Permutation, reshaping and arithmetic operations are accessed similarly to Tensor objects as introduced before, with slight modifications for symmetric UniTensors.
7.9.1. Permute¶
The bond order can be changed with permute for all UniTensor types.
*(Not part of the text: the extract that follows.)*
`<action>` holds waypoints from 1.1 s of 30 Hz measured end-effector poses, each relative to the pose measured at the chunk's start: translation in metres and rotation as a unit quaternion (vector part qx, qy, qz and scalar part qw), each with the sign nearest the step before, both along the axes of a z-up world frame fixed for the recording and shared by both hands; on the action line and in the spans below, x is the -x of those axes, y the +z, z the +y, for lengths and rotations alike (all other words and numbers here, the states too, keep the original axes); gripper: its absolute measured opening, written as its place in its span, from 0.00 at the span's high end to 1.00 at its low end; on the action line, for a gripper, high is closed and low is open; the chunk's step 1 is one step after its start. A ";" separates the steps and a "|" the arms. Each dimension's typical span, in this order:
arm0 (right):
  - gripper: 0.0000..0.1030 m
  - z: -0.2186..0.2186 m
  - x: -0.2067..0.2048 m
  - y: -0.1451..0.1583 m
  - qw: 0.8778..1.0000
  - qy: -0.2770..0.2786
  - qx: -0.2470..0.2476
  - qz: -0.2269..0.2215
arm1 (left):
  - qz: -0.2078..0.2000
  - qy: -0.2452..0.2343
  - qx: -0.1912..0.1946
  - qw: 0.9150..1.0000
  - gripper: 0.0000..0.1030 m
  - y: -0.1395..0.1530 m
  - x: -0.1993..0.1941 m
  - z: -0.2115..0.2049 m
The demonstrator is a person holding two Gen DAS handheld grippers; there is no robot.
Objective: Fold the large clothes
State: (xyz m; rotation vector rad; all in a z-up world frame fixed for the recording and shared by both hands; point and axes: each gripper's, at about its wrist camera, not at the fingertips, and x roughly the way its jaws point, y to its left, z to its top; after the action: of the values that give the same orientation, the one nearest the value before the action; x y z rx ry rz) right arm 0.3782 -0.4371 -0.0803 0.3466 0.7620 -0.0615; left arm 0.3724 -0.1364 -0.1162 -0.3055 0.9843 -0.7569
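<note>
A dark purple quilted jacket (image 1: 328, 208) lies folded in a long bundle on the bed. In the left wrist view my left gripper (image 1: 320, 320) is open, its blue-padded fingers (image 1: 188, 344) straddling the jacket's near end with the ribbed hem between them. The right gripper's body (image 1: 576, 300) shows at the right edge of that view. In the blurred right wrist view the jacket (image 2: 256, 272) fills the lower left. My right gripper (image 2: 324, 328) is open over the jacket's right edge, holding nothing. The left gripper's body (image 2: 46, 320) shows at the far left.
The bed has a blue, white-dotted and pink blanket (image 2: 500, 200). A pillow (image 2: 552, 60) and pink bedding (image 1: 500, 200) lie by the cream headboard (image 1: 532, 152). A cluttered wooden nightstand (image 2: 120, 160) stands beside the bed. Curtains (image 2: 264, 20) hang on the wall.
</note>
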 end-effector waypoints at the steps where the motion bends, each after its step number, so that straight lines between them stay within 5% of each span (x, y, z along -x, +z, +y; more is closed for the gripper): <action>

The order can either be defined by the index order as for the permute method of a Tensor, or by specifying the label order after the permutation.
For example, we permute the indices of the symmetric tensor that we introduced before:
In Python:
1bond_d = cytnx.Bond(
2 cytnx.BD_IN,
3 [cytnx.Qs(1)>>1, cytnx.Qs(-1)>>1],
4 [cytnx.Symmetry.U1()])
5
6bond_e = cytnx.Bond(
7 cytnx.BD_IN,
8 [cytnx.Qs(1)>>1, cytnx.Qs(-1)>>1],
9 [cytnx.Symmetry.U1()])
10
11bond_f = cytnx.Bond(
12 cytnx.BD_OUT,
13 [cytnx.Qs(2)>>1, cytnx.Qs(0)>>2,
14 cytnx.Qs(-2)>>1],
15 [cytnx.Symmetry.U1()])
16
17Tsymm = cytnx.UniTensor(
18 [bond_d, bond_e, bond_f],
19 name="symm. tensor", labels=["d","e","f"])
20
21Tsymm.print_diagram()
22
23Tsymm_perm_ind=Tsymm.permute([2,0,1])
24Tsymm_perm_ind.print_diagram()
25
26Tsymm_perm_label=Tsymm.permute(["f","d","e"])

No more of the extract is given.